→ **WHAT YOU WILL DO**
Copy out exactly the lines from the one containing "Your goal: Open" to the last line of the records below, both included, and leave out any pictures.

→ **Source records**
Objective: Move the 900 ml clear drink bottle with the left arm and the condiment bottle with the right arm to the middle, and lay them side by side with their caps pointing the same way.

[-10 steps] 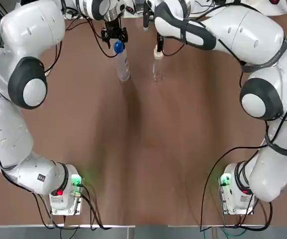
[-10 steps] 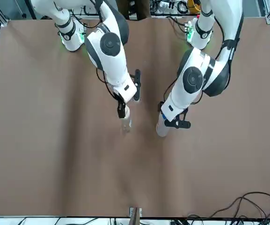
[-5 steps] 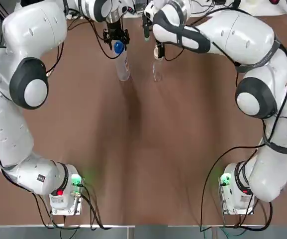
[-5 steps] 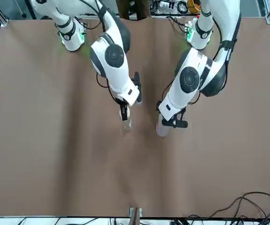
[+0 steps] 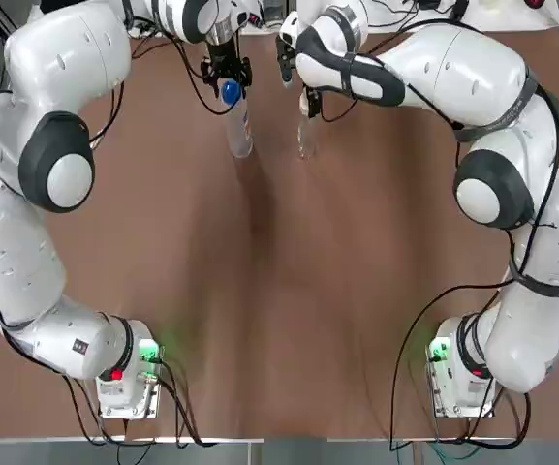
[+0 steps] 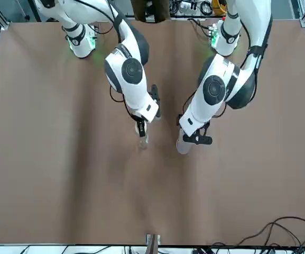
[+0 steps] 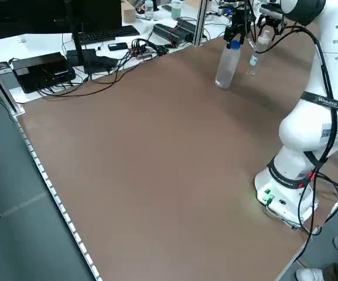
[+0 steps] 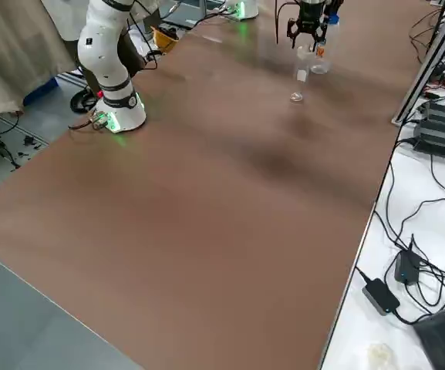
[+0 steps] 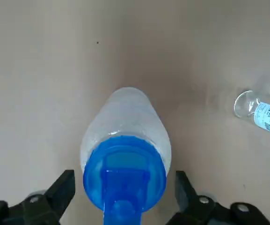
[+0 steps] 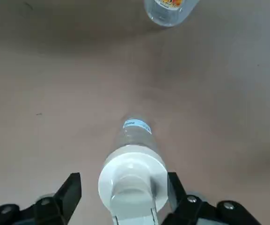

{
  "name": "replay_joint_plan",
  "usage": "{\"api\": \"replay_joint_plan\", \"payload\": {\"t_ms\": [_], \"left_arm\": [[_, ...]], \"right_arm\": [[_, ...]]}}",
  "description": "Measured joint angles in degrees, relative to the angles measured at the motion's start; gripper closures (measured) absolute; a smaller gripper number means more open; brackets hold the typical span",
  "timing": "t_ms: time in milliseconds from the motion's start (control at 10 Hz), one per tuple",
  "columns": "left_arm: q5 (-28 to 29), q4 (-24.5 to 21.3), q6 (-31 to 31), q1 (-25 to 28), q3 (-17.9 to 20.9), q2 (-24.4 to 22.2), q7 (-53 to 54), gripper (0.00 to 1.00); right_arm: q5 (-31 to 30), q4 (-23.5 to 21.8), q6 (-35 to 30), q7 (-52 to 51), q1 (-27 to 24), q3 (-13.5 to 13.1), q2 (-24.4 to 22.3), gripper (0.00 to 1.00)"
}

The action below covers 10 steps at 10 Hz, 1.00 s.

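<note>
upright and apart near the far edge of the tabletop, drink bottle between wide jaws of left gripper, condiment bottle between wide jaws of right gripper, broad brown surface stretching to the near edge.

you're looking over a wide brown surface edged by a metal rail, with a white bench beyond it carrying a black keyboard and tangled cables, grey floor below, and a beige curtain off the opposite side.
</note>
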Motion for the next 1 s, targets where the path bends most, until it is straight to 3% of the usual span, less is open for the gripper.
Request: {"api": "replay_joint_plan", "payload": {"t_ms": [300,400,500,600,700,1000], "left_arm": [[0.00,0.00,0.00,0.00,0.00,0.00,0.02,0.19],[0.00,0.00,0.00,0.00,0.00,0.00,0.02,0.22],[0.28,0.10,-0.09,0.01,0.08,-0.09,0.02,0.30],[0.26,0.21,-0.05,0.08,0.11,-0.15,0.02,0.30],[0.26,0.22,-0.01,0.05,0.10,-0.14,-0.03,0.33],[0.23,0.44,0.17,0.07,0.09,-0.13,-5.13,0.33]], "right_arm": [[0.00,0.19,0.00,0.00,0.00,0.02,-0.05,0.22],[0.00,0.22,0.07,0.00,0.00,0.01,-0.06,0.31],[0.12,0.48,-0.06,0.01,-0.03,-0.02,-0.19,0.50],[0.12,0.58,-0.48,0.00,0.00,0.03,-0.43,0.55],[0.08,0.59,-0.34,0.00,0.00,0.03,-0.39,0.67],[0.10,0.60,-0.34,2.21,0.00,0.02,-0.40,0.66]]}}
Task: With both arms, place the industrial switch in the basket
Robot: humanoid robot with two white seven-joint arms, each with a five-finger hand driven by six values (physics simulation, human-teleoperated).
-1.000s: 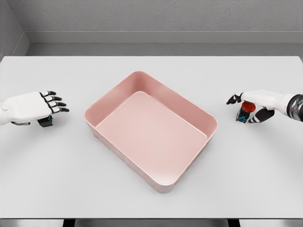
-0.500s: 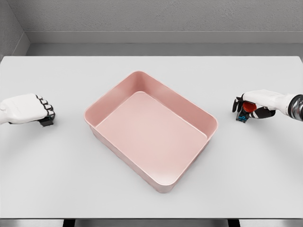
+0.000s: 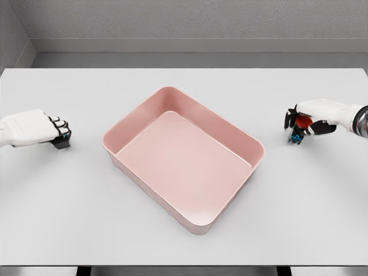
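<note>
Small industrial switch with red button and teal-black body [image 3: 298, 131] sitting at table's right side, mostly covered by white right hand [image 3: 310, 117] with fingers wrapping it. Second dark switch [image 3: 62, 141] at left, nearly hidden under left hand [image 3: 34, 127] curling closed on it. Empty pink rectangular plastic basket [image 3: 247, 138] lying between, on white table [image 3: 184, 241], well apart from both.

We note a white counter [image 3: 184, 241] filling most of the view, its surface smooth and matte. Behind its far edge runs a grey floor strip [image 3: 195, 60], and above that a grey textured back wall [image 3: 190, 20]. A second grey wall [image 3: 12, 34] meets it at the left corner.
</note>
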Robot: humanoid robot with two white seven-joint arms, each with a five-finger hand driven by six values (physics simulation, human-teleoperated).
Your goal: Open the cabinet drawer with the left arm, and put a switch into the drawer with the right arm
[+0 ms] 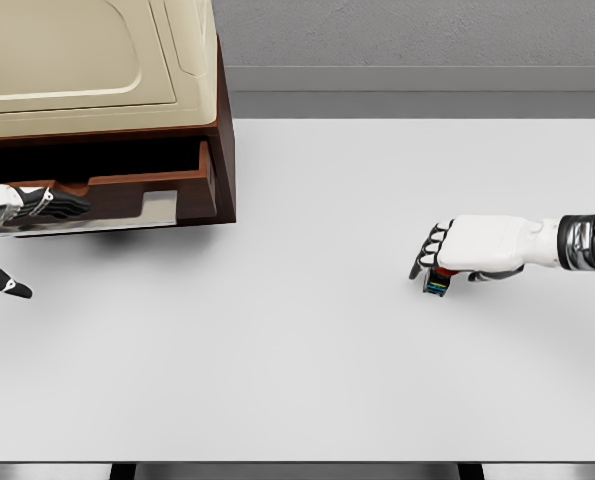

→ **RESPONSE**
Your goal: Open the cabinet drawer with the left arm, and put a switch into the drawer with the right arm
[+0 ms] 

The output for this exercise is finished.